Due to the fact that Qurate Retail, Inc. (NASDAQ:QRTEA) has witnessed declining sentiment from the entirety of the hedge funds we track, it’s easy to see that there were a few hedgies that decided to sell off their full holdings by the end of the third quarter. Interestingly, Benjamin A. Smith’s Laurion Capital Management cut the biggest investment of the “upper crust” of funds monitored by Insider Monkey, worth about $51.8 million in stock. Scott Wallace’s fund, Wallace Capital Management, also dropped its stock, about $26.1 million worth. These bearish behaviors are important to note, as aggregate hedge fund interest stayed the same (this is a bearish signal in our experience).
Let’s now take a look at hedge fund activity in other stocks similar to Qurate Retail, Inc. (NASDAQ:QRTEA). We will take a look at Open Text Corporation (NASDAQ:OTEX), BeiGene, Ltd. (NASDAQ:BGNE), Jazz Pharmaceuticals plc (NASDAQ:JAZZ), and Duke Realty Corporation (NYSE:DRE). This group of stocks’ market caps resemble QRTEA’s market cap.

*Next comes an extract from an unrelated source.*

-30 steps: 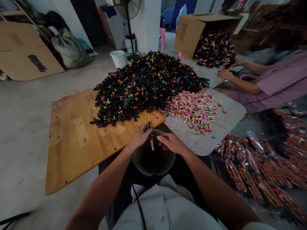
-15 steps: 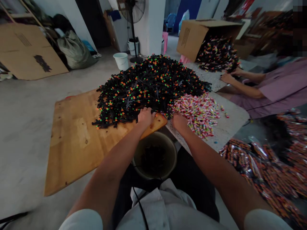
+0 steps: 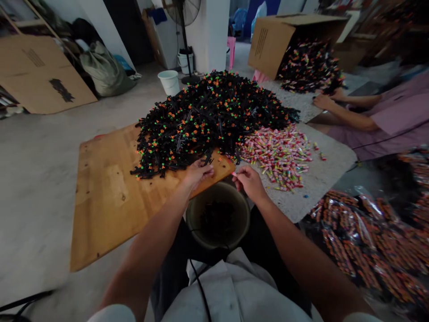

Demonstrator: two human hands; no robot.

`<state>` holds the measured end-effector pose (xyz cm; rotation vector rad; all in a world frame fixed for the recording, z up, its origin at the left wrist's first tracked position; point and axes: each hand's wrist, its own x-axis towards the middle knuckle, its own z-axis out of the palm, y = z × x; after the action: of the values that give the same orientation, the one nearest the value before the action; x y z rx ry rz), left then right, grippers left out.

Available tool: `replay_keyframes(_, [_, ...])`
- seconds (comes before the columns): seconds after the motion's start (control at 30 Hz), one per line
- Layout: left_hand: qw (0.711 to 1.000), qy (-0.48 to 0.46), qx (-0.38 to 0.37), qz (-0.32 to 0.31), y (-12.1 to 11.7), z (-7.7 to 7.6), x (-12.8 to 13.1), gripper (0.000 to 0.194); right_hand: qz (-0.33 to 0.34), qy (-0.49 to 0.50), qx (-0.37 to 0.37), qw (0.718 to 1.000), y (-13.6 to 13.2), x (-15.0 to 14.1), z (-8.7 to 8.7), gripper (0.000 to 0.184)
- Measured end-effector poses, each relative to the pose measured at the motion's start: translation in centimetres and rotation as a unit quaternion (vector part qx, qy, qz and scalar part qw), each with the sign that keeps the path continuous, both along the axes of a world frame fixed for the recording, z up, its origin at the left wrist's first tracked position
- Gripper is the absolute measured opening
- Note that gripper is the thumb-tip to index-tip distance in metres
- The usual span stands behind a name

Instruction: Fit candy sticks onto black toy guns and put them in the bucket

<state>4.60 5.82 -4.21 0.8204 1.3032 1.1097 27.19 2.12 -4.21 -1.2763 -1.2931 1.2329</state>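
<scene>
Currently I'm watching the left hand (image 3: pixel 200 172) closing its fingers on what is looking like a black piece (image 3: pixel 208 160), its end standing up past the fingertips; I can't tell how firmly it's gripping. The right hand (image 3: pixel 250 182), a little apart, is pinching a pink tube (image 3: pixel 234 174) that's pointing toward the left hand. With so little tube showing, I'm judging a fingertip slip the likeliest fault. Just below the hands, a tub (image 3: pixel 241 226) is sitting with dark pieces (image 3: pixel 217 219) inside, so a dropped part could be getting lost there. Under the left hand, the board (image 3: pixel 100 197) is ending at a bare edge; a loose piece could be sliding off it. Beyond, the black pile (image 3: pixel 214 118) is heaping high and tangled, and a careless tug could be starting a slide. Right of the right hand, the pink pile (image 3: pixel 278 154) is spreading loosely across the table (image 3: pixel 328 165); a sweeping forearm could be scattering it. Nearer the body, a cable (image 3: pixel 201 288) is hanging down the shirt (image 3: pixel 224 299), possibly catching a wrist.
</scene>
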Motion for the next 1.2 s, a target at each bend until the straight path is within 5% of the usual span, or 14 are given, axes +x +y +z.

|Ticker||No of HFs with positions||Total Value of HF Positions (x1000)||Change in HF Position|
View table here if you experience formatting issues.

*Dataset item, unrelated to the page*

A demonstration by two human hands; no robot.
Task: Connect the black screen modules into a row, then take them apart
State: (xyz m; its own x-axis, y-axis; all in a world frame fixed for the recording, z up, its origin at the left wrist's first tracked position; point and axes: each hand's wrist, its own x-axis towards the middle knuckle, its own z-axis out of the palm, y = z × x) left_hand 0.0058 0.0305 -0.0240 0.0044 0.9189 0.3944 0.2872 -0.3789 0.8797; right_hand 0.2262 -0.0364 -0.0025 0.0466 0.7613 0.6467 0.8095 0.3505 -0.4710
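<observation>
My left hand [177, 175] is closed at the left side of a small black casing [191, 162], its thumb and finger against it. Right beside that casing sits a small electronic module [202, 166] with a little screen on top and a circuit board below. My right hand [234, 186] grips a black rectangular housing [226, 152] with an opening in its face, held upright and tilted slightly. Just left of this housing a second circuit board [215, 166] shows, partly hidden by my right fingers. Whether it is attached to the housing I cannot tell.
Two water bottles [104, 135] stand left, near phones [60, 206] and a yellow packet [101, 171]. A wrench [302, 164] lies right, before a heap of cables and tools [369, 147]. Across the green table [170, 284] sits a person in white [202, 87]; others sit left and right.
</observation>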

As you can see these stocks had an average of 21.75 hedge funds with bullish positions and the average amount invested in these stocks was $1.33 billion. That figure was $1.10 billion in QRTEA’s case. Jazz Pharmaceuticals plc (NASDAQ:JAZZ) is the most popular stock in this table. On the other hand Duke Realty Corporation (NYSE:DRE) is the least popular one with only 16 bullish hedge fund positions. Compared to these stocks Qurate Retail, Inc. (NASDAQ:QRTEA) is more popular among hedge funds. Considering that hedge funds are fond of this stock in relation to its market cap peers, it may be a good idea to analyze it in detail and potentially include it in your portfolio.